Batch Similar Tasks Group related questions or document reviews together. Instead of starting separate conversations for each deposition transcript review, process them in sequence within a single session.
Clean Your Input Data Remove unnecessary formatting, headers, footers, and redundant information from documents before uploading. Convert PDFs to clean text when possible to avoid token waste on formatting artifacts.
Working Around Token Limitations
When you do hit the context window ceiling, these strategies help maintain productivity:
Strategic Conversation Splitting Break complex projects into logical phases. For example, split a summary judgment motion into: (1) factual background development, (2) legal standard articulation, (3) argument construction, and (4) final assembly and polishing.
Create Checkpoint Documents Generate interim work products that capture essential outputs (drafted sections, research findings, strategic insights) that can be referenced in subsequent conversations.
Use External Memory Systems Maintain a separate document tracking key decisions, preferred language, and important context that can be quickly fed into new conversations.
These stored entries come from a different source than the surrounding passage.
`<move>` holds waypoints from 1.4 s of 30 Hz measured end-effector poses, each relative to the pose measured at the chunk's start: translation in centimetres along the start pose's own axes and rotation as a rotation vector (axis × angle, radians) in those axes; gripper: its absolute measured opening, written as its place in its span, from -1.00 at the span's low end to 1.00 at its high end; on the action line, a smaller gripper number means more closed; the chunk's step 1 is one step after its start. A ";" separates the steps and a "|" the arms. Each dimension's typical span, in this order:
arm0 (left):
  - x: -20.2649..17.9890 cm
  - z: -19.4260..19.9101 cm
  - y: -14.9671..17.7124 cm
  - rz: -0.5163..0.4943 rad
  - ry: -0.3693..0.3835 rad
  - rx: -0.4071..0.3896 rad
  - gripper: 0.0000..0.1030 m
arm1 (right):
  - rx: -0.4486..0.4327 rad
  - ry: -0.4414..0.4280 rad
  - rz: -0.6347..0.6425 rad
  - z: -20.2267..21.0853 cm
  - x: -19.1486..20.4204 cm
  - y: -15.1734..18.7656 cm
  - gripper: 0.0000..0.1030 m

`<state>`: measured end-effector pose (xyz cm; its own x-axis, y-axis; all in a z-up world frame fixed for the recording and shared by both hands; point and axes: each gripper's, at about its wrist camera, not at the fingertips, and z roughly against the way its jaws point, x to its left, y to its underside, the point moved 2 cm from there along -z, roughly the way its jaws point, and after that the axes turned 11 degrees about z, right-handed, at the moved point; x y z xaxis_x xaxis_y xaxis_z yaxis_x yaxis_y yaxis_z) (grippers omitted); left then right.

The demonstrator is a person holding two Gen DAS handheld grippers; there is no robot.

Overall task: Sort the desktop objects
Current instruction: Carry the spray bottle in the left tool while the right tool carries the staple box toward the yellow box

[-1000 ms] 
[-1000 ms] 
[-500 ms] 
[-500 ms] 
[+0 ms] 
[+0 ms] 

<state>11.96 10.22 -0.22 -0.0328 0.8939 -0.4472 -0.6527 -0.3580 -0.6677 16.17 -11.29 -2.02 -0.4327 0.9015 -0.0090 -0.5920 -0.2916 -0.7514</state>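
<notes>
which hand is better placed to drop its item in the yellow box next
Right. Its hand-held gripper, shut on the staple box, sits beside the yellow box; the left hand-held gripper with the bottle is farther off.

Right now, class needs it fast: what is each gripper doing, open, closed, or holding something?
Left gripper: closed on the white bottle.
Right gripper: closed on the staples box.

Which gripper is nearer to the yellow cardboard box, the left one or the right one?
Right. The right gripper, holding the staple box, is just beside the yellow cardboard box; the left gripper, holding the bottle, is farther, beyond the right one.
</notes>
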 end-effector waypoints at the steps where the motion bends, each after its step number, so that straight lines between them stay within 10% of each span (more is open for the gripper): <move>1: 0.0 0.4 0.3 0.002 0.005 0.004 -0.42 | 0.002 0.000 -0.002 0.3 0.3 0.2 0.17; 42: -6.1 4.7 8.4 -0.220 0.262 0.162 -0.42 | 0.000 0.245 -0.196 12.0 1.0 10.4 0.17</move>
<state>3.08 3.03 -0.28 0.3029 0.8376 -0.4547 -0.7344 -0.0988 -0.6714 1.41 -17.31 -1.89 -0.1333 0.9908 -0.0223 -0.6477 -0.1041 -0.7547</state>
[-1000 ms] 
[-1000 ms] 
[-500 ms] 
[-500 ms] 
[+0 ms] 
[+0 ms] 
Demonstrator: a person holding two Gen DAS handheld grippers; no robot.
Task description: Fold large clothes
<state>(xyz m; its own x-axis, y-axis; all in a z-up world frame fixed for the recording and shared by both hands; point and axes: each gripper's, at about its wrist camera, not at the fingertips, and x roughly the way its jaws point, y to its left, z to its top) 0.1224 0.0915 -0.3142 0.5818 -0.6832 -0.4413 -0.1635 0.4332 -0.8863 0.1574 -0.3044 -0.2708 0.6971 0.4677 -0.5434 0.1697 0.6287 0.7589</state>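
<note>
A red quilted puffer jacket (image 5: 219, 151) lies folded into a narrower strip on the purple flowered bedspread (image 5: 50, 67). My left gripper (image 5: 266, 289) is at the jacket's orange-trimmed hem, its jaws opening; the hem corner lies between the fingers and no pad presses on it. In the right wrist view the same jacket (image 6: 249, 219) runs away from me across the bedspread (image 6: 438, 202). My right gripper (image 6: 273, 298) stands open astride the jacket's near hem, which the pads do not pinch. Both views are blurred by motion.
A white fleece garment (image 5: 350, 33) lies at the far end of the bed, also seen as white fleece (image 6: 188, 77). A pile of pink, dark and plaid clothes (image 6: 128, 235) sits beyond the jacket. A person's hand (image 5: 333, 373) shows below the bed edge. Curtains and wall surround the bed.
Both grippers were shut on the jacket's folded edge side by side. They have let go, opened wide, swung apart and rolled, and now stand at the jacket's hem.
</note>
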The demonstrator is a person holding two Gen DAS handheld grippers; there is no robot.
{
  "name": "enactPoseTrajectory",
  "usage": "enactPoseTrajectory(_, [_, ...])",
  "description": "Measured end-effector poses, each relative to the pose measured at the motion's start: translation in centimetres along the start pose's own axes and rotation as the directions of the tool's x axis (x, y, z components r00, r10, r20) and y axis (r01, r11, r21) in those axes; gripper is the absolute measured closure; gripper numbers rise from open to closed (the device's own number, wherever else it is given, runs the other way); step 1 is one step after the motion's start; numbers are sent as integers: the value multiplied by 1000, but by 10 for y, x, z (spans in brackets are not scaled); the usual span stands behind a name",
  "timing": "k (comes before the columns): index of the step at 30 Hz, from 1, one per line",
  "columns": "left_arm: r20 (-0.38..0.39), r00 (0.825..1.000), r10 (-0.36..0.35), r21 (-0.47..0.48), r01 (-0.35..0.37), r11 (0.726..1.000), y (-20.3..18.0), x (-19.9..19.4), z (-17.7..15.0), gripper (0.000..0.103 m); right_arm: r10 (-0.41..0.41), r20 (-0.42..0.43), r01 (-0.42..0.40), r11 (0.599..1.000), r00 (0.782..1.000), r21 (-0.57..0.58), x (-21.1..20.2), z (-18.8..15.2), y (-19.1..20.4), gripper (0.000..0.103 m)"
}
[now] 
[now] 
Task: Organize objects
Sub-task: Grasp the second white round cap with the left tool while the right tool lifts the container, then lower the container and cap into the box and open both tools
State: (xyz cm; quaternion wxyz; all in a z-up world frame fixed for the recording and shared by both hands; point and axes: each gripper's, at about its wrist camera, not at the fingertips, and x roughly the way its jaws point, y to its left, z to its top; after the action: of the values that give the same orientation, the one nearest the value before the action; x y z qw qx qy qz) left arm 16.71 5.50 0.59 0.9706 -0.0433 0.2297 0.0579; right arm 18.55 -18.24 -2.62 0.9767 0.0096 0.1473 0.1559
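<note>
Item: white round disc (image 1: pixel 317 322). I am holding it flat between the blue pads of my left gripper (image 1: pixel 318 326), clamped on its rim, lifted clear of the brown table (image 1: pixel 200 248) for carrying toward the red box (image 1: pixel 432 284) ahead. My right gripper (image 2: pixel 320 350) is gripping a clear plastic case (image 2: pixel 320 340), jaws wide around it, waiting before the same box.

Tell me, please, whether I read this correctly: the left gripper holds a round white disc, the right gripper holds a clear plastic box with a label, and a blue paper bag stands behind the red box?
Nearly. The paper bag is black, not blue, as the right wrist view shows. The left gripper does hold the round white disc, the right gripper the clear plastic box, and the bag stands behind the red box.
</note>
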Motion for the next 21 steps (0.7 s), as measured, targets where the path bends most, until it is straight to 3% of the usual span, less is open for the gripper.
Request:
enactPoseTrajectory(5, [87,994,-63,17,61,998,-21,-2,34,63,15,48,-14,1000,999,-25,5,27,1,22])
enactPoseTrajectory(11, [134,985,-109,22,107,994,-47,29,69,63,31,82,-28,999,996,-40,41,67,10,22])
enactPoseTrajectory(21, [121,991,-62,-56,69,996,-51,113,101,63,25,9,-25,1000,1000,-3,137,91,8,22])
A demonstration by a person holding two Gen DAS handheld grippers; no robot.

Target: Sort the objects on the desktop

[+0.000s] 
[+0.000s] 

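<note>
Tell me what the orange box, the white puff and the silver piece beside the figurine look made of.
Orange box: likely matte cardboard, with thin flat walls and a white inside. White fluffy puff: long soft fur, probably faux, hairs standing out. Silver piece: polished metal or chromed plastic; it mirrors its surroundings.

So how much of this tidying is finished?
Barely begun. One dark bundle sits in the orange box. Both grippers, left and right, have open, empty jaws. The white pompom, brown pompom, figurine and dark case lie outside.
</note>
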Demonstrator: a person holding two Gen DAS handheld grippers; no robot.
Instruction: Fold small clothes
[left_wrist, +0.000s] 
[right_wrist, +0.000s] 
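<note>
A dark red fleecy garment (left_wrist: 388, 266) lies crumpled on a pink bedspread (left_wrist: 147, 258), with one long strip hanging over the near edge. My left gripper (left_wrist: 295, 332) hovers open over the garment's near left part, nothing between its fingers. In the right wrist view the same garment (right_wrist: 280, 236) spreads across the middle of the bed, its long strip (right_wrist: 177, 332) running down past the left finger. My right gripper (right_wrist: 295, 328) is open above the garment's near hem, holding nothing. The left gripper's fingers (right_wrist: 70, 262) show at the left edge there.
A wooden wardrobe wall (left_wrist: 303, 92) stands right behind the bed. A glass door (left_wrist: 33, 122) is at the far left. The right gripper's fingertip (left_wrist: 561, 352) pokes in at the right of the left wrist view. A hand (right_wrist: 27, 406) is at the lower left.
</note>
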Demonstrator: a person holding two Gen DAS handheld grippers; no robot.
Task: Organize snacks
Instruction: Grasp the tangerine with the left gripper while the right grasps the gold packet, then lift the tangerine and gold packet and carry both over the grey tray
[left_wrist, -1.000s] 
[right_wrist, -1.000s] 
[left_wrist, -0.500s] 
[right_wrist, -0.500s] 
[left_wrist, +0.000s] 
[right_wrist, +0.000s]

Leverage Platform-Specific Features Harvey's systems utilize a variety of AI models, and each request carries a varying computational load based on the weight of the request (prompt tokens) and the response (completion tokens). Understanding how your specific platform allocates tokens can help you optimize usage.
The Upshot
Token limitations aren't going away anytime soon; they're a fundamental constraint of current AI technology. But they're also not insurmountable. By understanding how tokens work and implementing smart usage strategies, you can maximize the value you get from AI tools while minimizing frustration and wasted effort.
The most successful AI adopters in Biglaw aren't necessarily those with unlimited budgets for AI tools. They're the ones who understand the technology's constraints and work intelligently within them. Whether you're using general-purpose AI assistants or specialized platforms like Harvey and Legora, mastering token economics is becoming as important as mastering Westlaw searches was a generation ago.
Every token counts, but with the right approach, you have more than enough to transform how you practice law. The key is working with the technology's grain, not against it.